The greatest challenge for the architect Monika Gogl was the positioning of the new building. Making maximum use of the building regulations, it places a structure embedded in the terrain on the north-western corner of the property, which in its height development is both adapted to the topography and relates to the existing building.
Following the basic idea of two buildings standing side by side as examples from different eras, the architect designed a self-confident and independent new building that forms a contemporary counterpoint to the “venerable” existing building.
Flat roofs with partially protruding canopies underline its disc-like structure, a multi-layered structured facade, and nested rooms create a complex spatial experience.
In the south, a carport was built along the access road, the green roof of which is part of the garden. A long access corridor illuminated from above – it also serves as a space for the builders’ collections – leads from the street or the carport to the basement.
The northern part serves as a cellar, the southern part was developed as a living and working area, which is optimally lit from the south.

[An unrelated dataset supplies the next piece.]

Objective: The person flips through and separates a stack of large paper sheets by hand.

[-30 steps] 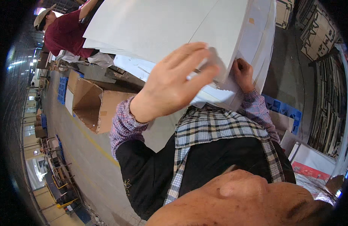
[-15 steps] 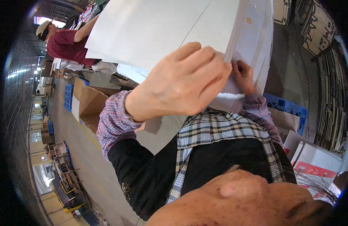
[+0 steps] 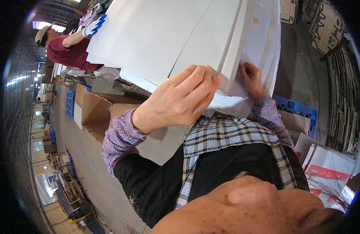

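Observation:
A thick stack of large white cardboard sheets (image 3: 168,35) lies in front of me. My left hand (image 3: 176,101) grips the near edge of the upper bundle, fingers curled over its corner. My right hand (image 3: 251,78) presses on the sheets below, at the side of the bundle, with fingertips tucked under its edge. Both wrists come out of plaid cuffs over a dark vest.
Another person in a red shirt, cap and gloves (image 3: 63,48) works at the far left end of the stack. Open brown cartons (image 3: 96,115) stand on the floor at left. A blue pallet (image 3: 301,111) and printed flat boxes (image 3: 328,167) lie at right.
My left hand has slid down along the bundle's edge toward me. The view has shifted, so more of the stack's top shows. My right hand stays at the sheets' side.

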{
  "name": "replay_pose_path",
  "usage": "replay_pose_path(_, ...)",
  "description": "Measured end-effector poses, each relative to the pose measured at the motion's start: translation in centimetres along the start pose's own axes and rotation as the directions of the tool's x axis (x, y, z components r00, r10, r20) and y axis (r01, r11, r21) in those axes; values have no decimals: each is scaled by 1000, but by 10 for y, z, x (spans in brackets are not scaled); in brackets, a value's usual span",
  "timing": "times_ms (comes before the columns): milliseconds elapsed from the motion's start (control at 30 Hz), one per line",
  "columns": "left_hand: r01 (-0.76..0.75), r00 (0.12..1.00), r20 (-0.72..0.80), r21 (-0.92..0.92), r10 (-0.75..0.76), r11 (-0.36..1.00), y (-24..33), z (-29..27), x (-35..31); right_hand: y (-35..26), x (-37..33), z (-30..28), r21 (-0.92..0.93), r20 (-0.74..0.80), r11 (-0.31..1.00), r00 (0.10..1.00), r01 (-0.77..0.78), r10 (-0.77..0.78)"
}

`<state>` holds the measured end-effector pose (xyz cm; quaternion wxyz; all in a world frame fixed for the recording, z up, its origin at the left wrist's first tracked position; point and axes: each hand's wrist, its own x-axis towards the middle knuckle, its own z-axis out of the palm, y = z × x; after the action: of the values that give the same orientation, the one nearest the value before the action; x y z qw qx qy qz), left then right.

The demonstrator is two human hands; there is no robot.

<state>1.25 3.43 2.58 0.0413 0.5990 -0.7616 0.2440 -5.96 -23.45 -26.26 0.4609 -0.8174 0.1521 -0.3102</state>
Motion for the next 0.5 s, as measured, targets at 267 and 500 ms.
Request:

The ground floor serves completely as a living area with a living room in the north and the kitchen-dining area in the south, the sleeping level is on the upper floor, which is raised in the north.
On all three levels, a level jump adapted to the terrain creates differentiated zones in an otherwise open spatial structure.
On the slope side, a natural stone wall gives the residents support, the remaining facades open with large glazing towards the garden and valley side and offer diverse views of the Kitzbühel Alps.
The interlocking rooms are characterized by the reduction to a few, high-quality materials and a very clear design languages.
In contrast to natural stone and wood, the ceilings on the ground floor were made of exposed concrete. In the sleeping area, oak wood was used on both the floor and the ceilings.
The central element of the living area is an open fireplace, which, in addition to the geothermal heat pump, ensures comfort.